A single mid-follicular dose of CDB-2914, a new antiprogestin, inhibits folliculogenesis and endometrial differentiation in normally cycling women

Pamela Stratton1,6, Beth Hartog2, Negin Hajizadeh1, Johann Piquion1, Dorett Sutherland3, Maria Merino4, Young Jack Lee5 and Lynnette K. Nieman1

1 Pedriatric and Reproductive Developmental Endocrinology Branch, National Institute of Child Health and Human Development, Building 10 Room 9D42, 10 Center Dr. MSC 1583, Bethesda, MD 20892–1583, 2 Division of Reproductive Endocrinology and Infertility, Department of Obstetrics and Gynecology, George Washington University Medical Center, Washington DC, 3 Department of Nursing, Warren Grant Magnusen Clinical Center, 4 Surgical Pathology, National Cancer Institute, National Institutes of Health, and 5 Division of Epidemiology, Statistics, and Prevention, National Institute of Child Health and Human Development, Bethesda, MD 20892–1583, USA

Previous studies in women have shown that the antiprogestin mifepristone delays or inhibits folliculogenesis.
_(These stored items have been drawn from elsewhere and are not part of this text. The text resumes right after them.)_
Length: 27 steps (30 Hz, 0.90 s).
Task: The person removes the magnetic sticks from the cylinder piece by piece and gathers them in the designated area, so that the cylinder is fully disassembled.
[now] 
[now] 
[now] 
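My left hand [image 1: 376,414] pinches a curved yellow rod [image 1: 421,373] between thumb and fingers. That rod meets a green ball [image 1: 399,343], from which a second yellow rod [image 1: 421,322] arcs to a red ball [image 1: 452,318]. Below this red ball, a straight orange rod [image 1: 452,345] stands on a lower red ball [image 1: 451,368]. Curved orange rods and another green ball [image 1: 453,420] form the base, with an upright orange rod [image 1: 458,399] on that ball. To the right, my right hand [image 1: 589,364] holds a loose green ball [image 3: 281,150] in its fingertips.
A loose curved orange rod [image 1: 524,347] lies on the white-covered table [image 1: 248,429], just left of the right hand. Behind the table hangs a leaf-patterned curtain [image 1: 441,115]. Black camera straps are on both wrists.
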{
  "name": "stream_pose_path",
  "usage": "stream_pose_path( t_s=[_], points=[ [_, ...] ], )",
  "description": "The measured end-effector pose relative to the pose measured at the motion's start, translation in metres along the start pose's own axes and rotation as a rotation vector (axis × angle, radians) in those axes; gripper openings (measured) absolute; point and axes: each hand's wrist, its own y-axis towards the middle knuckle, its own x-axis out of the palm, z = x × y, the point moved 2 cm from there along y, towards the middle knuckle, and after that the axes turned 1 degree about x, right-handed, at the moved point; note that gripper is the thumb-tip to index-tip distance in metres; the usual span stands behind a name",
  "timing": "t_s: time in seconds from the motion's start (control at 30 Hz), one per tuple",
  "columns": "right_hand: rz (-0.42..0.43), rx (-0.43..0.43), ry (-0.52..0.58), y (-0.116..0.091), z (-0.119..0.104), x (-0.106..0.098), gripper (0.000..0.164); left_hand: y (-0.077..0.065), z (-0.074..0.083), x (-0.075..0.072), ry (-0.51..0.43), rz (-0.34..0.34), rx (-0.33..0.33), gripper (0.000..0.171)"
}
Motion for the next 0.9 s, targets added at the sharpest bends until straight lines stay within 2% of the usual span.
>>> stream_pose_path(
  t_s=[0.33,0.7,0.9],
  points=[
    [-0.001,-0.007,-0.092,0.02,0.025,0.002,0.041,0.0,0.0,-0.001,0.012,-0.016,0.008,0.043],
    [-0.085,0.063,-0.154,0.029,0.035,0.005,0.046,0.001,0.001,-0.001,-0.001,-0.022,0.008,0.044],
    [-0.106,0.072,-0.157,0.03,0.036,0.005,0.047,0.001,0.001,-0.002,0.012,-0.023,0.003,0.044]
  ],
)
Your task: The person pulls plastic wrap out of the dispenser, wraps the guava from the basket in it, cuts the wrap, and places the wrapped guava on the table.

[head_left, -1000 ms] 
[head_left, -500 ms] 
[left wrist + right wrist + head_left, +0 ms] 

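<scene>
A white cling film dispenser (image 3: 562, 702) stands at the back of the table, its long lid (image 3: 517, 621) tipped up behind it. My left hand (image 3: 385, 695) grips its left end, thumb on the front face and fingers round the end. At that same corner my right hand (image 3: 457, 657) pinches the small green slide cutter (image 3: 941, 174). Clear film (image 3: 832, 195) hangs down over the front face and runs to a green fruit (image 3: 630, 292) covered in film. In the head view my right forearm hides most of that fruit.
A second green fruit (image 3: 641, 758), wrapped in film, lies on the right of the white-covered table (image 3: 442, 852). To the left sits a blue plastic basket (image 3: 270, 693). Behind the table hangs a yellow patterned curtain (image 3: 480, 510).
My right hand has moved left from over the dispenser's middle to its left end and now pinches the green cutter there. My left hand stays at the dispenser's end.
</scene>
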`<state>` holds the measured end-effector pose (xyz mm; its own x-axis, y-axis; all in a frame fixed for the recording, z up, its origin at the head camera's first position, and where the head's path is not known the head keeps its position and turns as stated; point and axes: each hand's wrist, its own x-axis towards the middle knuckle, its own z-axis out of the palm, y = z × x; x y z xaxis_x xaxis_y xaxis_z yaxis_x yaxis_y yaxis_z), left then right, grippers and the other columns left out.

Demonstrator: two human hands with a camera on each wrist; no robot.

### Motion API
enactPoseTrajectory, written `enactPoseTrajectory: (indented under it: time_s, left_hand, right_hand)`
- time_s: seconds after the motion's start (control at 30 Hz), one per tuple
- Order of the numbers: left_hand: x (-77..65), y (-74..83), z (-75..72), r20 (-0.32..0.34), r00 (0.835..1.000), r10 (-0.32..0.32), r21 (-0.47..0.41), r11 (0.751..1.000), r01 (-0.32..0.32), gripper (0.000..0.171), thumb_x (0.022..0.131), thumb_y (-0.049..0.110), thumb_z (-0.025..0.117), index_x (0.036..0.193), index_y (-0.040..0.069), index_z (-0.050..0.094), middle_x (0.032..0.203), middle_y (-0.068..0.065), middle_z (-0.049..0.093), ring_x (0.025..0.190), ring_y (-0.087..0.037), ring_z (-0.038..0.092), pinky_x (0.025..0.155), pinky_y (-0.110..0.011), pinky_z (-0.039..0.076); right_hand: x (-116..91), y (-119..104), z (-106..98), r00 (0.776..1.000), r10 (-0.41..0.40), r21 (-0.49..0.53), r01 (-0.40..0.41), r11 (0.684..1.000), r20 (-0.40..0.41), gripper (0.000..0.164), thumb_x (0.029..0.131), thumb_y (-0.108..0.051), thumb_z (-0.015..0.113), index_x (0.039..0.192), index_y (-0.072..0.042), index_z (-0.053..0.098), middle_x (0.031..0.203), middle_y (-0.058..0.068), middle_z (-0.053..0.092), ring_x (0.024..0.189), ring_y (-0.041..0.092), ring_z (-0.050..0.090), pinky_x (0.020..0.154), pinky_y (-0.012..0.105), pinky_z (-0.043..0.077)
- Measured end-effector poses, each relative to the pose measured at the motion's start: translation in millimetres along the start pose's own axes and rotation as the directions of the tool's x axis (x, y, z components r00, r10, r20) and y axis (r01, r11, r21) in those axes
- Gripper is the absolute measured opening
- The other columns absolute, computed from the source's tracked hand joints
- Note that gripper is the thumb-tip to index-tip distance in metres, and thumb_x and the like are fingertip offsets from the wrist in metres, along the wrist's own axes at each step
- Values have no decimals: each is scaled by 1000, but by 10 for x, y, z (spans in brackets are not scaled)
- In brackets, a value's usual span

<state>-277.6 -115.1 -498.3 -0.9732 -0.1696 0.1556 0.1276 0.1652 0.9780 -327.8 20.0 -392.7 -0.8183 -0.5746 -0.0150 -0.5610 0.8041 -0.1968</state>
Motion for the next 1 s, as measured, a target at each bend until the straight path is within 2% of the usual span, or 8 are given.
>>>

The purpose of this study was to explore whether a new analogue, CDB-2914, has similar effects on folliculogenesis, ovulation, or on subsequent luteal phase endometrial maturation. Forty-four normally cycling, healthy women recorded urine LH and vaginal bleeding during pre-treatment, treatment, and post-treatment cycles. At a lead follicle diameter of 14–16 mm, a single oral dose (10, 50, 100 mg) of CDB-2914 or placebo was given, and daily ultrasound, oestradiol and progesterone were obtained until follicular collapse; an endometrial biopsy was obtained 5–7 days later. Single doses of CDB-2914 were well tolerated. Mid-follicular CDB-2914 suppressed lead follicle growth, causing a dose-dependent delay in folliculogenesis and suppression of plasma oestradiol. At higher doses, a new lead follicle was often recruited. Although luteinized unruptured follicles were observed at the 100 mg dose, all women had follicular collapse. There was a significant delay in endometrial maturation after CDB-2914 at all doses. The treatment cycle was lengthened by 1–2 weeks in 30% at 100, 27% at 50 and 9% at 10 mg. CDB-2914 altered ovarian and endometrial physiology without major effects on menstrual cyclicity and may have therapeutic utility.